The borokini appellation captures my egbon of many parts and influence. You know a worthy professional not by the mere search for livelihood, but by the public-spiritedness that brings the fruits of competences and skills to bear on the structures that affect lives positively. From engineering to business management and then on to entrepreneurship, Engr. Ahmadu professional trajectory projects someone in search of meaning for all. The Ahmak Group, a conglomerate that comprises engineering, properties, agro-allied businesses and procurements, speaks to an entrepreneurial spirit. And that spirit attests to a foresight that benefits the society, as his idea of the public-private partnership model of the abattoir innovation in Ibadan confirms.                

In terms of his stature, intellectual appetite—with a mind that ranges from philosophy and theology, music and the arts, physics and politics—and the continuing search for excellence in all spheres, Engr.
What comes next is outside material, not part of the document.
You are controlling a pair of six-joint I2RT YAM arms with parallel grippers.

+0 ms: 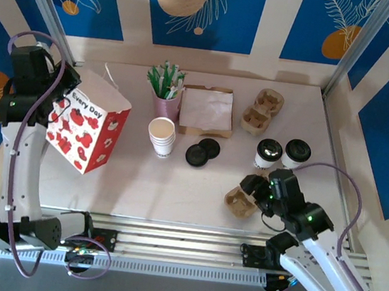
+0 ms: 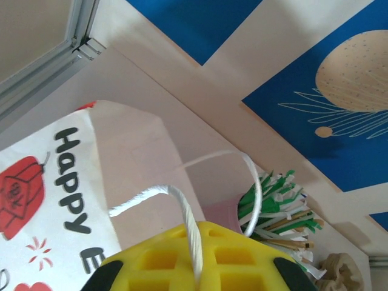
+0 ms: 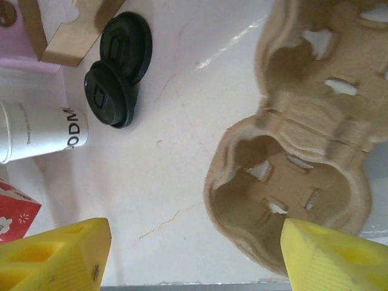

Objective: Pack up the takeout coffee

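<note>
Coffee cups [image 1: 269, 154] stood lidded on the right of the desk [image 1: 175, 186], just beyond the cup carrier [image 3: 291, 182]. I had the right pincer [image 3: 194, 248] spread wide over that carrier, gripping nothing. My left pincer [image 1: 61, 108] was clamped on the cord handle [image 2: 182, 209] of the tilted paper bag [image 1: 89, 131] at the left.

walls [image 1: 220, 5]: blue-and-cream leaf-print panels | table [image 1: 175, 186]: pale marbled top | frame [image 1: 362, 45]: aluminium posts
</note>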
Abiodun Kehinde Ahmadu embodies the perfect quality of an English gentleman. That term is not a mere appellation. It represents a distinguished value orientation for the English, someone in good standing with the family and within the society, an honorable fellow who has fellow-feeling, the epitome of the ranti omo eni ti iwo nse corps. The gentleman is the borokini of the English society. And for the Yoruba, the borokini instantiates the moral quality of an omolúwàbí. The omolúwàbí paradigm is a framework for virtues and virtuous living that places the individual within a space of other people in a web of relational reciprocity. The person’s life becomes meaningful if not defined in terms of the moral acceptance derived from how others perceive his or her moral status and social influence. How else should we perceive someone who is proudly an Oyo man to the core?  

Egbon is at once frank and charitable. He is careful when making any statements, and when he does, they come out with forthrightness. His critical judgments are unsparing and clinical. This implies that you should expect to get the best and unflattering opinions from him. What virtues could be more commendable among friends? Loyalty stands him out, like his late friend, Otunba Alao-Akala, Engr. Ahmadu retains his friends without any dissimulation. Here is a man of virtue whose moral compass encompasses the lowly and the high; a man whose breath of knowledge and compassion seeks others out for attention; someone who truly loves himself, loves his family, is concerned about the space he shares with others within the society, and ultimately loves Nigeria. 

When you think of Engr. A. K. Ahmadu, you think of a gentleman who is distinguished by professional excellence, moral maturity and philanthropic spirit. That is someone you want to call your husband, your father, your friend. That is someone I want to follow as my egbon indeed, whose entirely septuagenarian life is a template of goodness and foresight.